The way sports betting is normally supposed to work is that you take your hard earned money and put it into the pockets of the bookmakers. That’s pretty easy to do; the odds are constructed to make sure there’as a strong and steady net flow of money from punters to bookmakers. The punters win a bit, but on average, the flow is always one way. Its a fool’s game.
The aim of “sports investing” is to make the money flow in the other direction. To take their money, and put it in your pocket. And that’s not so easy. It’s like swimming against the tide. So how can it be done? There are two man methods for achieving this (without resorting to rigging games). The first is a kind of arbitrage, where you find that different bookmakers are offering different odds on the same game, and you manage to place bets to cover every possibility, such that you win a little whatever happens. The second is to find and bet on cases where the bookmakers are offering odds that are better than the “true odds”, meaning that they believe the chance of a result is lower than it actually is. This second option is what we do,
But what of these “true odds”. To understand the concept fully, we need to consider the concept of multiverses. Imagine that immediately you place a bet, we create 10,000 identical copies of our world. Time moves forward, and in each world, things happen slightly differently. The teams are identical, but the game plays out differently in every world. Different numbers of goals, some wins, some losses some draws. If we count up the times the outcome we backed comes up, and the number of times it didn’t, we can easily calculate the true odds.

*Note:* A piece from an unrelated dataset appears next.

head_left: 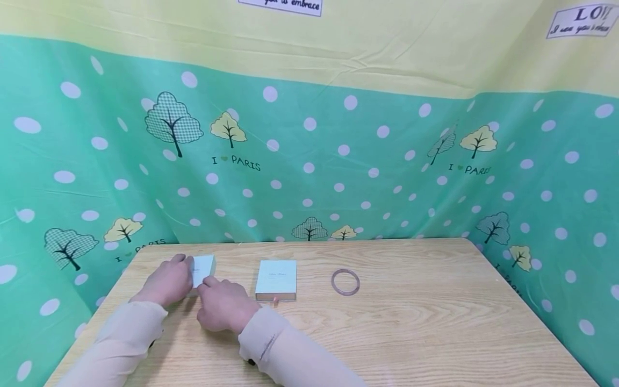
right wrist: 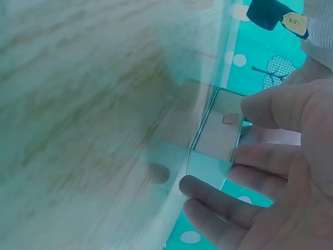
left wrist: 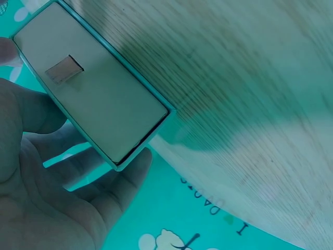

Unfortunately, if multiverses exist, they’re certainly not something we can just peer into. So, we have to make other arrangements. In our case, we try to estimate a number of data points for each team, and then run a large number of “multiverse simulations” to estimate the true odds. The downside, unfortunately, is that we can never be sure if our “true odds” were right, because we can only see the actual results of one game. We can only infer whether we are doing it right by whether, on average, we are making the profit we hoped for.
So that’s a quick overview of what we are trying to do. Surprisingly, the multiverse simulation is actually a fairly straightforward thing to achieve, with a bit of computer programming called a Monte Carlo model. Estimating the parameters that feed into it however, is much, much harder. That’s where the mathematical and statistical AI dark arts come in!